The amplifier's output impedance was moderate, at 0.2 ohm over most of the audioband, rising slightly to 0.3 ohm at 20kHz. As a result, the modification of its frequency response due to the Ohm's Law interaction between this impedance and the variation with frequency of the loudspeaker impedance will be mild. However, the low-pass filter, in series with the amplifier's output to minimize the presence of radio-frequency switching noise, also interacts with the load impedance; the top trace in fig.1 reveals that it peaks a little at 40kHz when the load is 8 ohms. As the load impedance drops, the peak disappears and the response starts its ultrasonic rolloff closer to the audioband. Into 4 ohms, the PS Audio's output is 0.5dB down at 20kHz; into 2 ohms, the 20kHz level is more than 1dB down.

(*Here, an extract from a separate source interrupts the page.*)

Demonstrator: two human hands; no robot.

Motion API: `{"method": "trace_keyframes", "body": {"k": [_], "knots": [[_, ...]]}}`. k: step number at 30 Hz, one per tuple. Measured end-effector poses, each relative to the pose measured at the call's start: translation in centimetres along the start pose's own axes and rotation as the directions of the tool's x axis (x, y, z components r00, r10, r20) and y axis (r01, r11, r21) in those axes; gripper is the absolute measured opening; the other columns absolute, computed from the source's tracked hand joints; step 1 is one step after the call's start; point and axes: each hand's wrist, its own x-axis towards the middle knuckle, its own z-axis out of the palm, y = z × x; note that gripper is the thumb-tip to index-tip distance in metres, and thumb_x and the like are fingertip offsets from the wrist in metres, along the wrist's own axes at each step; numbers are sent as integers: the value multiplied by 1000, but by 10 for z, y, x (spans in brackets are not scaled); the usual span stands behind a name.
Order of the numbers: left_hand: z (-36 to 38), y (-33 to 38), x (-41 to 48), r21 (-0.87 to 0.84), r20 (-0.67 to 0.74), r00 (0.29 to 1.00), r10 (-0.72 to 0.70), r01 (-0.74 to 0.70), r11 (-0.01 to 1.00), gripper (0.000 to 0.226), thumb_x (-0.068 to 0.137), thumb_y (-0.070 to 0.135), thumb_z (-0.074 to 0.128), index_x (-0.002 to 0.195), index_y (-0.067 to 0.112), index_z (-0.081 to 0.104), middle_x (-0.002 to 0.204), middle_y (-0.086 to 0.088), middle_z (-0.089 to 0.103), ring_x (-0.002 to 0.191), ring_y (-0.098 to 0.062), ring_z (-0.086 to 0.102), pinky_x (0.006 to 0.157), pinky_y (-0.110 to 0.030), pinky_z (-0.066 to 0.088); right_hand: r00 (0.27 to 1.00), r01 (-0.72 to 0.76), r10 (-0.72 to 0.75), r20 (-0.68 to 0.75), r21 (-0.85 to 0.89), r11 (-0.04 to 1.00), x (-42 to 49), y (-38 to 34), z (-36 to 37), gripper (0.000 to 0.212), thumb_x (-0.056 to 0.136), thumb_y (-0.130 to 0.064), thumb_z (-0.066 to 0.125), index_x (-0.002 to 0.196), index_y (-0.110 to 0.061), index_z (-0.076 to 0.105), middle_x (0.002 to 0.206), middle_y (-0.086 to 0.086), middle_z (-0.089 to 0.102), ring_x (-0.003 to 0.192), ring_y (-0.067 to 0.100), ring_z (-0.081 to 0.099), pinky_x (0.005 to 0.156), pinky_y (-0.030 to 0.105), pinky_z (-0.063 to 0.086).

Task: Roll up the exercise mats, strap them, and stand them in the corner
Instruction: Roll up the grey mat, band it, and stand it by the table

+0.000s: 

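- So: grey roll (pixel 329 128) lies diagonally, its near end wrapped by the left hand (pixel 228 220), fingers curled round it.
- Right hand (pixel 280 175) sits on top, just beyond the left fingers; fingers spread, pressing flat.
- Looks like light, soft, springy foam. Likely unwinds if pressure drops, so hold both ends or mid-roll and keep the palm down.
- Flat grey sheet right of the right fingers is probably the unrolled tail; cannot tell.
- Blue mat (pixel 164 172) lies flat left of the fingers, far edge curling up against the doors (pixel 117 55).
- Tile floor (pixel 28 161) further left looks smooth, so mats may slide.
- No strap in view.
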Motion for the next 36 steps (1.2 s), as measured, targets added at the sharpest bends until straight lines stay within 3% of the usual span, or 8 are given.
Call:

Fig.1 PS Audio HCA-2, frequency response at (from top to bottom at 2kHz): 2.83V into dummy loudspeaker load, 1W into 8 ohms, 2W into 4 ohms, 4W into 2 ohms (0.5dB/vertical div., right channel dashed).

The HCA-2's reproduction of a 10kHz squarewave reflected this behavior. Into 8 ohms (fig.2), a slight overshoot and one cycle of 40kHz ringing can be seen; into 4 ohms (fig.3), both the overshoot and ringing are lower in level.

Fig.2 Pmall-signal 10kHz squarewave into 8 ohms.

Fig.3 PS Audio HCA-2, small-signal 10kHz squarewave into 4 ohms.

Fig.4 reveals that the amplifier's channel separation is quite good, at better than 70dB below 12kHz, though some capacitive coupling between channels increasingly introduces crosstalk with rising frequency. (I first thought this measurement was being affected by the presence of ultrasonic switching noise, but looking at the crosstalk waveform on an oscilloscope revealed that true crosstalk is being shown.) However, the presence of switching noise meant that the wideband, unweighted signal/noise ratio (ref. 1W into 8 ohms) was just 45.7dB. Reducing the measurement bandwidth to the audioband improved the ratio to 72.3dB, with an A-weighting filter increasing this to 76.5dB. This is still not as good as I would have hoped, but the measurement is adversely affected by the amplifier's high gain and, therefore, sensitivity.

Fig.4 PS Audio HCA-2,channel separation (10dB/vertical div.)

The HCA-2's measured percentage of distortion+noise was not affected by the grounding arrangement between the amplifier and the Audio Precision System One test gear. However, it did vary significantly with both frequency and load impedance, as revealed by fig.5. This graph was taken at an output level of 2.83V, equivalent to 2W into 4 ohms. The THD rises alarmingly at higher frequencies, reaching 1% into 4 ohms at 5kHz.

Fig.5 PS Audio HCA-2, THD+noise vs frequency at (from top to bottom at 1kHz): 4W into 2 ohms, 2W into 4 ohms, 1W into 8 ohms, 2.83V into dummy loudspeaker load.